__WORK TO BE COMPLETED__. Pull every line with "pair" from the data below and copy it.

__GIVEN DATA__.
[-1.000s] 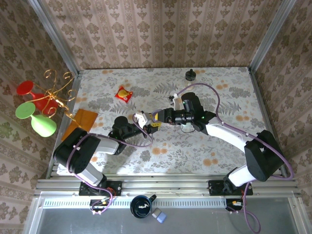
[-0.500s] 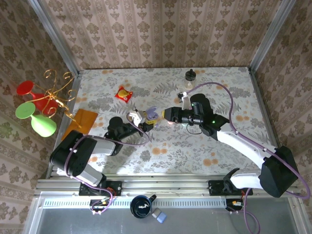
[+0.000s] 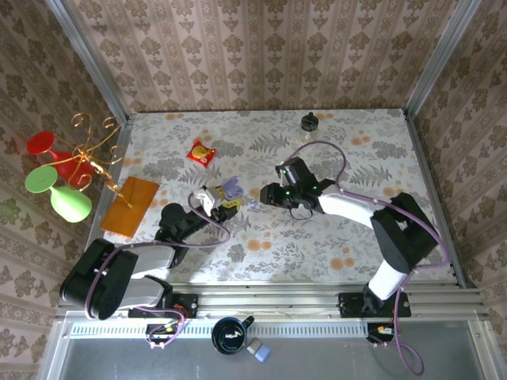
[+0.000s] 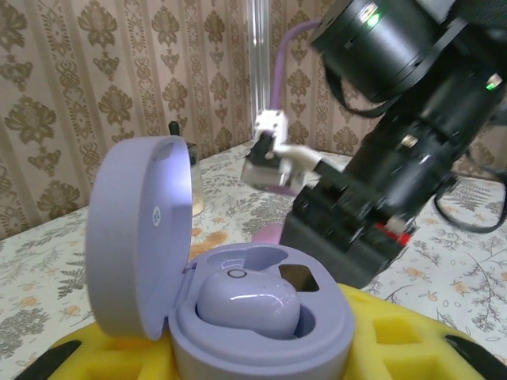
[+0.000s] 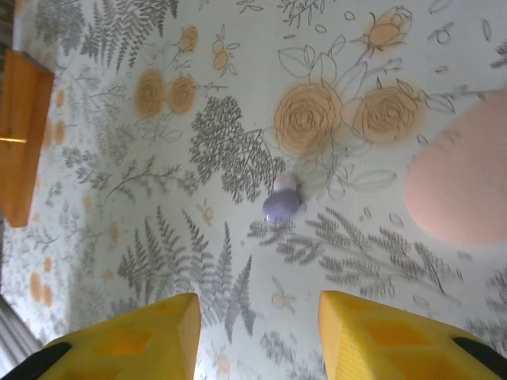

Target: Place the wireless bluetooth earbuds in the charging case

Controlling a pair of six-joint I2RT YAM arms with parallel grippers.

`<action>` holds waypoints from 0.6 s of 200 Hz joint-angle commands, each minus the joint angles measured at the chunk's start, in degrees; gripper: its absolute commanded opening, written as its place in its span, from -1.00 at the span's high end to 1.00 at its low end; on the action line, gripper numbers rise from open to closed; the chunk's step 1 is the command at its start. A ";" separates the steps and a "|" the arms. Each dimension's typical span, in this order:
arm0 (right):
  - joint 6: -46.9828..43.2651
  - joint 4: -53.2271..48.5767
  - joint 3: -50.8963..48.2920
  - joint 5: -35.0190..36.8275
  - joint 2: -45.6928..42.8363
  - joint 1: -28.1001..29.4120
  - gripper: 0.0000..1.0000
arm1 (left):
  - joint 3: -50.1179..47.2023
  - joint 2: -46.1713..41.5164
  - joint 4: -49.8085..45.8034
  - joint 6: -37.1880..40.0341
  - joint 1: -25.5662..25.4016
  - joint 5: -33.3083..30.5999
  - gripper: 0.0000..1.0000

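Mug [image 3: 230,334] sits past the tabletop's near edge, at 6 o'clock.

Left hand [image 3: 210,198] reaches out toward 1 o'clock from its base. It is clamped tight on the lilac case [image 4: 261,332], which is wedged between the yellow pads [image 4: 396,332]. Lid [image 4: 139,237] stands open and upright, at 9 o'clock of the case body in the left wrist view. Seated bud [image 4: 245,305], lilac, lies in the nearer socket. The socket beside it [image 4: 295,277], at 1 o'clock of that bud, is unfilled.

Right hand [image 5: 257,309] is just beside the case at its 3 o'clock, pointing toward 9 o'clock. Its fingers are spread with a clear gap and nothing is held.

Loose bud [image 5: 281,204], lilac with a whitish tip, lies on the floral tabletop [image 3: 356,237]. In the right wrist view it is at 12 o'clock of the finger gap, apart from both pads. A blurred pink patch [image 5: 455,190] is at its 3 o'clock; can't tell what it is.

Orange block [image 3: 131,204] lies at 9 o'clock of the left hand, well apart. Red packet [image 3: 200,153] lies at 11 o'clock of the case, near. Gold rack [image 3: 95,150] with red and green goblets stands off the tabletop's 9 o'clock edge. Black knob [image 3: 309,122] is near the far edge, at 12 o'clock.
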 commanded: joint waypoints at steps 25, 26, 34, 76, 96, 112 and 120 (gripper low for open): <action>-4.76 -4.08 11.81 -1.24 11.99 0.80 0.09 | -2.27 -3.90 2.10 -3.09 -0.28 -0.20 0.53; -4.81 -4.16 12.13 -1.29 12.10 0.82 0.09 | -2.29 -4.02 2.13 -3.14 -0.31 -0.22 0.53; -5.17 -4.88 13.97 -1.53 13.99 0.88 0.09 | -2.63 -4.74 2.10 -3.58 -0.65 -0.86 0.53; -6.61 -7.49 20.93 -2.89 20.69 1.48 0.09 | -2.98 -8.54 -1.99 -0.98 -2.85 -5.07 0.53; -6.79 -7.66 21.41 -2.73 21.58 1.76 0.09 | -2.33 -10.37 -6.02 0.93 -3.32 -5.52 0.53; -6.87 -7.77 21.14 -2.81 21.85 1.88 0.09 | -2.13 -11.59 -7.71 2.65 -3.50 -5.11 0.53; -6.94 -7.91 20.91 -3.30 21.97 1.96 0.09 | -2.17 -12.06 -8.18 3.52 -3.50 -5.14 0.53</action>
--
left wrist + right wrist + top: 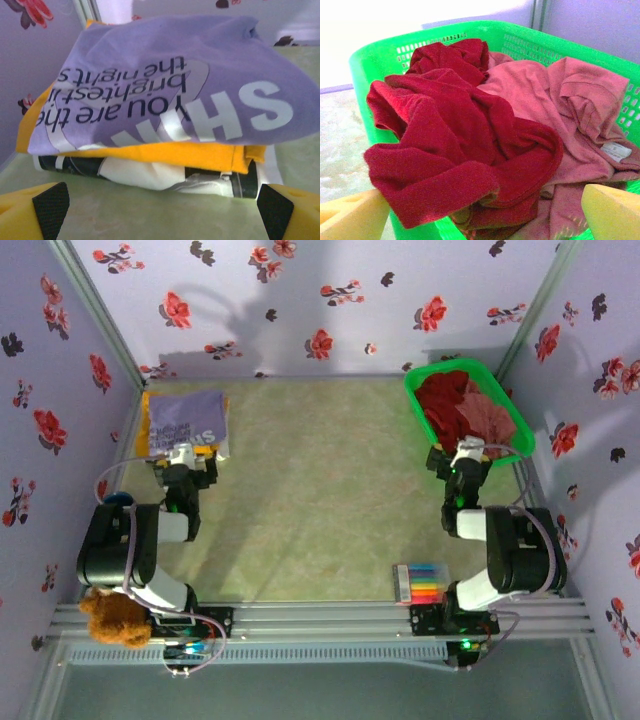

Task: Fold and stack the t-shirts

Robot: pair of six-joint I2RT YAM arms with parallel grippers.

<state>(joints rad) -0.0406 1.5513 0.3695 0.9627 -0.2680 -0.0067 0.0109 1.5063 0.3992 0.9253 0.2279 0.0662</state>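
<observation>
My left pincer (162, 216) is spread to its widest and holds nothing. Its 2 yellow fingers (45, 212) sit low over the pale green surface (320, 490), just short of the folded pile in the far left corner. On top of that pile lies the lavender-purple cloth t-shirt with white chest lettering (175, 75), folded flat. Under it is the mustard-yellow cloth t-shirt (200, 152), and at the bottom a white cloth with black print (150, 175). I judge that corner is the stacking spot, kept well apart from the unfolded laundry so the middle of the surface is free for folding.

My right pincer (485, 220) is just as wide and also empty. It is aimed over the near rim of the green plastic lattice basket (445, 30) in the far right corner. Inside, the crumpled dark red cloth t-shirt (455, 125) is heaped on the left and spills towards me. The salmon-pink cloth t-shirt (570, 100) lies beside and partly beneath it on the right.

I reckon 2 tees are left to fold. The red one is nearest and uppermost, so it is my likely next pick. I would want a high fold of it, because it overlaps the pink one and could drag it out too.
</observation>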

__WRITTEN REPLY__.
Controlling a pair of six-joint I2RT YAM arms with parallel grippers.
Robot: pair of six-joint I2RT YAM arms with parallel grippers.

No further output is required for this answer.